Review of ecological impact of current unconventional gas operations in the Surat Basin, Queensland

The last decade has seen a rapid expansion of the onshore unconventional gas industry in Queensland, particularly the Surat basin, though gas development has also proceeded in the northern Bowen Basin, the Surat Basin was chosen because of the longer history and greater extent of operations. There have been four primary large gas development projects, each with its own onshore gas field, processing plants and pipelines, GLNG (Santos), QCLNG (Shell), APLNG (Origin Energy/ConocoPhillips) and Arrow Energy. Cumulatively the industry has established tenements over 2.6 million hectares in the Basin.

Impact of gasfield on ecosystems and habitats are generally considered to be ‘low’ and manageable by proponents mainly because of small scale of direct impact at a regional scale. But there are a number of key issues which has plagued the approval of the projects. Together they have reduced the reliability of the assessment of impact on the natural environment of the unconventional gas industry:
1. Significant question marks remain over the transparency of the consent process used to kick-start this industry in Queensland;
2. Little account at all taken of indirect impacts in approvals and cumulative impacts;
3. Low level of reliability of surveys to accurately map and determine presence or absence of sensitive matters;
4. Poor analysis of the impact on groundwater resources and consideration of impacts on groundwater ecosystems;
5. Poor consideration of impacts upon surface waters;
6. Poor consideration of impacts of Gladstone development on marine environment and World Heritage Area,
7. Inadequacy of offset proposal and management plans to compensate for impacts.
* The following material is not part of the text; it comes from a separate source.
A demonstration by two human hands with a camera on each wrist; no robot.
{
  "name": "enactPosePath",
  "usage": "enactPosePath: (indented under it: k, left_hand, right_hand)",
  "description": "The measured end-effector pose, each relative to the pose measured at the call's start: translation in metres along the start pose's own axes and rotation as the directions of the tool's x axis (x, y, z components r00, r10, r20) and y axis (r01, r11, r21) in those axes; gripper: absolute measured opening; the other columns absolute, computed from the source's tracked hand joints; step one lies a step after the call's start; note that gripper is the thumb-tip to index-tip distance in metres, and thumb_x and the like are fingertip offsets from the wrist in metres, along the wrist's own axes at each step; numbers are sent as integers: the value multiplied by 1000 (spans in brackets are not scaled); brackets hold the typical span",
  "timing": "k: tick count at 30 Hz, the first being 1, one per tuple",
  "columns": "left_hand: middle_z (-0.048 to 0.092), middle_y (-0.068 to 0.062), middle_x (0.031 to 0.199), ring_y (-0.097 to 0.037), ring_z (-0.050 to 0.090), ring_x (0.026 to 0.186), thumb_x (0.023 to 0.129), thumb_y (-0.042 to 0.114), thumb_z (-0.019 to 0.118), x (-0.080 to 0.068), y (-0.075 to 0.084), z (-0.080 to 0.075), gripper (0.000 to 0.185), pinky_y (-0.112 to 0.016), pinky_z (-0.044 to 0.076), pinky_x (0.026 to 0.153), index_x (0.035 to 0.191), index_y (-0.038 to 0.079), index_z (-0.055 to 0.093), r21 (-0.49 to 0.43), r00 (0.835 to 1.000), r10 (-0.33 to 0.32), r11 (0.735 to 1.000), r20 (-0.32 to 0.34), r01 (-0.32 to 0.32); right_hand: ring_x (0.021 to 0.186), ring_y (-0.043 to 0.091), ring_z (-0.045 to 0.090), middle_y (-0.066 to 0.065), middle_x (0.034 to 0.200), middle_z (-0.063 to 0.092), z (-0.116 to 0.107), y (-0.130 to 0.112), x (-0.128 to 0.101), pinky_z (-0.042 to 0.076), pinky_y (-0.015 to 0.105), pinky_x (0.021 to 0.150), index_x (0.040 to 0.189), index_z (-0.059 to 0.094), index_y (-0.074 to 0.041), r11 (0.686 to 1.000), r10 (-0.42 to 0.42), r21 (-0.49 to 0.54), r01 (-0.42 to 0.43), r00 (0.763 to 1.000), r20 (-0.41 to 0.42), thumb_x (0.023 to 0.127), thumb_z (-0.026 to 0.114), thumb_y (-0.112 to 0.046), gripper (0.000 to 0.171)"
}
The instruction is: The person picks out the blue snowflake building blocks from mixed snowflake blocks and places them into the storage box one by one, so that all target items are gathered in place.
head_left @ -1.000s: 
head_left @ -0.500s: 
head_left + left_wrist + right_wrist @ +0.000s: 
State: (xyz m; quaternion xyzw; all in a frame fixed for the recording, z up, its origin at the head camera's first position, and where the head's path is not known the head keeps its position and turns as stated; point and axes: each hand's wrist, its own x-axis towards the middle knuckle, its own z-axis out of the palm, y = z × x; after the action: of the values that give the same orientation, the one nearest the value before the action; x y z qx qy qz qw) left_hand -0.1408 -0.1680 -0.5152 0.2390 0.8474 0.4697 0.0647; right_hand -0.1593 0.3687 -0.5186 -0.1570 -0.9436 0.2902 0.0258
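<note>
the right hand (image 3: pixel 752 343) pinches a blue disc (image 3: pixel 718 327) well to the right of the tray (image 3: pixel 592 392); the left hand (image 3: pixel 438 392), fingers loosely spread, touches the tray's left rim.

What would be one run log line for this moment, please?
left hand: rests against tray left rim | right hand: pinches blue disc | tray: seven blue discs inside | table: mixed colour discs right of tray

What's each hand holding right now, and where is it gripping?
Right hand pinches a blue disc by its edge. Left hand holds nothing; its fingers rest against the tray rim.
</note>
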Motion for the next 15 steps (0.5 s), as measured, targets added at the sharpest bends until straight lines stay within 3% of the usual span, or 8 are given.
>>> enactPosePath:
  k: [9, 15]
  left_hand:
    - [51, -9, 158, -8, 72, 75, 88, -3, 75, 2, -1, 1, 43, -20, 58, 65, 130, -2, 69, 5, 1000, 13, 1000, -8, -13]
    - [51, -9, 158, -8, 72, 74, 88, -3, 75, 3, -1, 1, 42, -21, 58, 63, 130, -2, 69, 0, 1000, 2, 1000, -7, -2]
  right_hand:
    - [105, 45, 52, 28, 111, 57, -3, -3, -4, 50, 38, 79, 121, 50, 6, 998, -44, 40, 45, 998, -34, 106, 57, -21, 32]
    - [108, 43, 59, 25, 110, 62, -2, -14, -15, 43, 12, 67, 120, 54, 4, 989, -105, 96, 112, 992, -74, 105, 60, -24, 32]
These issues have hindered the generation of a baseline level of ecological data as an accurate reflection of what is present and being impacted on the ground and therefore an accurate picture of the impact. This is as much an issue for government who have compounded this by allowing the approvals to proceed without the usual requirements being met prior to approval. The Commonwealth and Queensland Governments have subsequently attempted to make companies accountable in some of the matters of concern through consent conditions and management strategies. However, besides a lack of baseline data, the scientific validity of this process is further hindered due to the time-lag between initial consent and finalisation of the plans – allowing construction to proceed without oversight.